Stenting of native coronary arteries with a balloon-expandable stent was attempted in 226 patients after elective angioplasty. Delivery of the device was successful in 213 (94%) of the patients. Of these, 39 received aspirin and dipyridamole only (group 1) and 174 received aspirin, dipyridamole, and warfarin for 1-3 months (group 2). There was no abrupt closure (≤1 day) or perioperative death in either group. In-hospital or perioperative complications in group 1 compared with group 2 were as follows: subacute closure (1-14 days), seven (18%) patients versus one (0.6%) patient, respectively, p<0.0001; myocardial infarction, five (13%) patients versus one (0.6%) patient, respectively; condition requiring urgent bypass surgery, one (2.5%) patient versus no patients, respectively. Thus, the incidence of major complications such as death, myocardial infarction, or a condition requiring urgent bypass surgery was 15% in group 1 and 0.6% in group 2. Clinical follow-up revealed that 92% of the patients were asymptomatic at 3 months after stenting compared with 6% before stenting (p<0.0001).
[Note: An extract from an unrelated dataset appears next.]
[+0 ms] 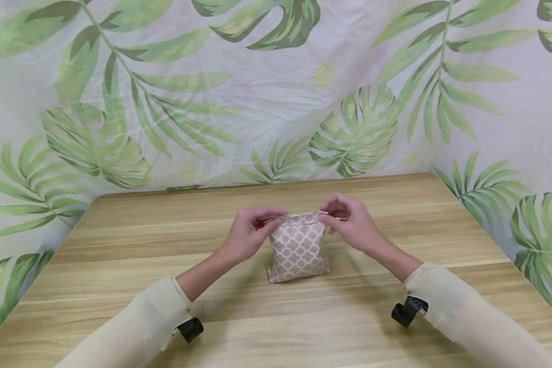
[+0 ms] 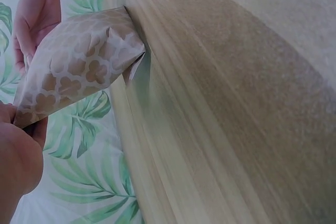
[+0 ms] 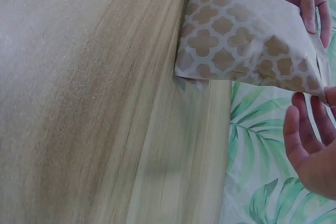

Of the 13 patients who were symptomatic, nine underwent cardiac catheterization and, ultimately, successful elective coronary angioplasty or bypass surgery. We conclude that a high delivery success rate can be expected with this device and that clinical thrombosis is less frequent in anticoagulated patients than in nonanticoagulated patients. Furthermore, in this selected patient population, coronary stenting results in a low incidence of in-hospital and perioperative complications. Clinical success, defined by absence of symptoms, appears to be sustained at 3 months.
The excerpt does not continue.